Infine, per dare una collocazione dignitosa alle reliquie ritrovate, l’arcivescovo D’Esquivel volle costruire una Cripta Martyrum sotto il presbiterio e il coro della Cattedrale di Cagliari. Terminati i lavori, il 27 novembre 1618 si provvide alla traslazione delle reliquie con una solenne processione. Nel 1622 il D’Esquivel aggiunse al Martirologio un lungo elenco di martiri. Gli scavi continuarono anche dopo la sua morte e la lista dei martiri si allungò ancora fino a raggiungere il numero di 337, suscitando molte riserve e rimostranze. Molti dubbi riguardavano le iscrizioni, ritenute in gran parte non autentiche o interpretate arbitrariamente. La comunissima sigla B(onae) M(emoriae) venne letta erroneamente come B(eatus) M(artyr). Altri testi, pagani e cristiani, vennero trasferiti in modo maldestro da un ambito all’altro.
Il fervore degli scavi si diffuse così in tutta l’isola e interessò molti centri. Promotori erano quasi sempre i preti. “Sembra che i Sardi di questo secolo – scriveva il cistercense F. Ughelli – spinti dallo stesso estro degli spagnoli, si siano messi a inventare antichità e quelle che presentano come resti di antiche memorie presentano indizi non esigui di frode”. Uno dei Bollandisti, padre Paperbroch, affermò che gli autori delle relazioni sui ritrovamenti si erano lasciati traviare da nimia simplicitate (semplicità eccessiva).
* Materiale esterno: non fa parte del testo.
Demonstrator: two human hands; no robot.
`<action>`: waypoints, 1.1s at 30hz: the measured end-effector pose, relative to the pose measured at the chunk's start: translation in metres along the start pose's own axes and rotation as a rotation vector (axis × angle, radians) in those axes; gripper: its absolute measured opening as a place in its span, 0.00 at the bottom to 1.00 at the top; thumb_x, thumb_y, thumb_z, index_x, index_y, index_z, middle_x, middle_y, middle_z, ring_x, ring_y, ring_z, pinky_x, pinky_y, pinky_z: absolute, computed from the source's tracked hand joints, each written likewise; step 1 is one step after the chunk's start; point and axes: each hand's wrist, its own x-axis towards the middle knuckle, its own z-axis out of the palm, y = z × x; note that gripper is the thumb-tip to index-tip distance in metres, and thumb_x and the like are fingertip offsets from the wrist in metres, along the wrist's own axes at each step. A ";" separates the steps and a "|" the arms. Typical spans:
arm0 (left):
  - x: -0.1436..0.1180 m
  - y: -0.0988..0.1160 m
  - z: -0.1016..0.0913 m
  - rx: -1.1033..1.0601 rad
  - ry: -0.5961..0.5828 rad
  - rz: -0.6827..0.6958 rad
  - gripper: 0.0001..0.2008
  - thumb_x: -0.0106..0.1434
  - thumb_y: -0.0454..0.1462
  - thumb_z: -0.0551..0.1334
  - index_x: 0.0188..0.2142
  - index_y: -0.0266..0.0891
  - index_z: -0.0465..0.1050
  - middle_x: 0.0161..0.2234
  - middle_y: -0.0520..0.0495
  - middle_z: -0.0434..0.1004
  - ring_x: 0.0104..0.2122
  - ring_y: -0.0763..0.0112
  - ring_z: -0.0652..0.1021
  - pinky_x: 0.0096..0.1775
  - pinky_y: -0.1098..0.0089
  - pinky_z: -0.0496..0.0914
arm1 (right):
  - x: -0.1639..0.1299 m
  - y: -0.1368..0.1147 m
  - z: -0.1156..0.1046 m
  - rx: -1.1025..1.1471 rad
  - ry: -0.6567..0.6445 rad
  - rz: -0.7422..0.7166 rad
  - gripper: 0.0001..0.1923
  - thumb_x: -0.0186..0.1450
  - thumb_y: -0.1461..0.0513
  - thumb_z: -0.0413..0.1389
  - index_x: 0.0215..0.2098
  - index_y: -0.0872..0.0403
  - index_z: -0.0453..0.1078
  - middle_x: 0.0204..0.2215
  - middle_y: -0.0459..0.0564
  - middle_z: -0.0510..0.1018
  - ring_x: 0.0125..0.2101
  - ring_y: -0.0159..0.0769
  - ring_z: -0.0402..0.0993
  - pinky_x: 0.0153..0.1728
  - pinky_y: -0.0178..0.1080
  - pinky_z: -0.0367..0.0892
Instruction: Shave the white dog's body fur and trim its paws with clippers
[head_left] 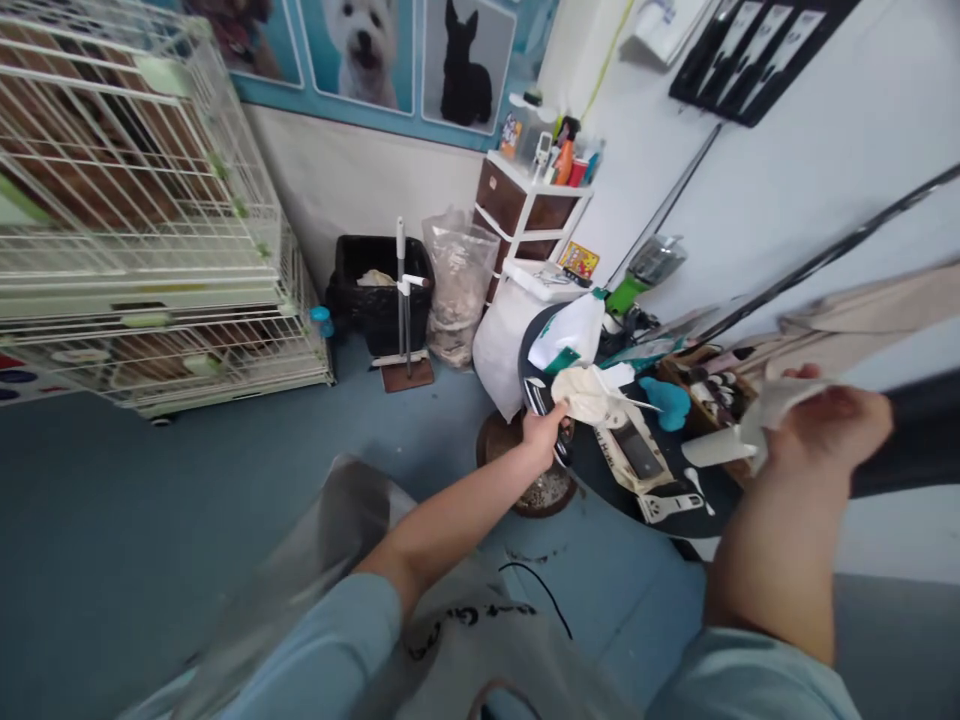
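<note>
Ana: Head view looks down on a small round black table (600,480) at the right, crowded with things. What does the left hand (541,432) have?

Ben: It reaches out to the near left edge of the table and pinches a crumpled cream cloth (592,395), fingers closed on its corner. The cloth lies on the table, just beside a white bottle with a green label (574,335).

Ana: And the right hand (825,425)?

Ben: Raised nearer the camera, at the right, curled around a pale cloth (757,415); a white tool (712,447) pokes out to its left. Whether the fingers grip that tool I cannot tell.

Ana: What else is around?

Ben: A teal toy (666,400) sits on the table. Far left stands a white wire cage (142,200), and a black bin (379,285) stands against the far wall.
</note>
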 end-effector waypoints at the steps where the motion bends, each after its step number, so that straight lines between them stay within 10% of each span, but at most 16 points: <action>1: 0.001 -0.010 0.001 0.034 0.014 0.012 0.11 0.49 0.34 0.69 0.29 0.34 0.69 0.17 0.55 0.68 0.17 0.77 0.69 0.25 0.74 0.66 | 0.008 0.005 -0.004 -0.098 -0.045 -0.040 0.11 0.55 0.65 0.45 0.16 0.51 0.61 0.18 0.48 0.72 0.19 0.31 0.72 0.19 0.34 0.66; 11: 0.015 -0.018 -0.046 0.287 0.098 0.255 0.08 0.49 0.33 0.67 0.30 0.35 0.71 0.21 0.54 0.70 0.22 0.76 0.69 0.30 0.73 0.66 | 0.019 0.044 -0.028 -0.233 -0.322 0.181 0.06 0.47 0.62 0.44 0.17 0.51 0.62 0.24 0.52 0.76 0.27 0.42 0.75 0.38 0.54 0.71; 17: -0.006 0.021 -0.028 0.358 -0.094 0.479 0.11 0.49 0.36 0.66 0.34 0.36 0.73 0.29 0.50 0.74 0.30 0.73 0.72 0.36 0.71 0.67 | -0.010 0.032 -0.002 -0.159 -0.548 0.182 0.03 0.46 0.62 0.51 0.18 0.52 0.66 0.28 0.50 0.78 0.34 0.45 0.76 0.47 0.57 0.67; 24: -0.022 0.090 0.034 0.360 -0.906 -0.173 0.15 0.43 0.31 0.64 0.35 0.35 0.73 0.21 0.52 0.68 0.22 0.75 0.70 0.29 0.73 0.66 | -0.024 0.047 0.007 -0.269 -0.807 0.295 0.04 0.47 0.60 0.56 0.22 0.51 0.65 0.26 0.46 0.74 0.27 0.36 0.70 0.47 0.55 0.68; 33: 0.001 0.065 0.021 0.274 -1.021 -0.493 0.26 0.44 0.33 0.60 0.46 0.33 0.72 0.23 0.47 0.73 0.22 0.68 0.74 0.29 0.67 0.70 | -0.022 0.063 -0.005 -0.558 -0.972 0.463 0.11 0.51 0.58 0.55 0.24 0.49 0.53 0.20 0.36 0.48 0.19 0.28 0.44 0.23 0.37 0.61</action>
All’Esquirro in particolare rimproverò l’esagerato campanilismo e al Bonfant di aver inventato storie edificanti.
Quando il D’Esquivel lasciava la scena di questo mondo (21 dicembre 1624), anche P. Serafino Esquirro era già avanti negli anni e, secondo il Necrologio dei Cappuccini Sardi, la sua scomparsa avvenne alcuni anni dopo quella del suo grande amico vescovo, e cioè il 4 novembre 1630.
Moriva così il primo illustre cappuccino della Sardegna.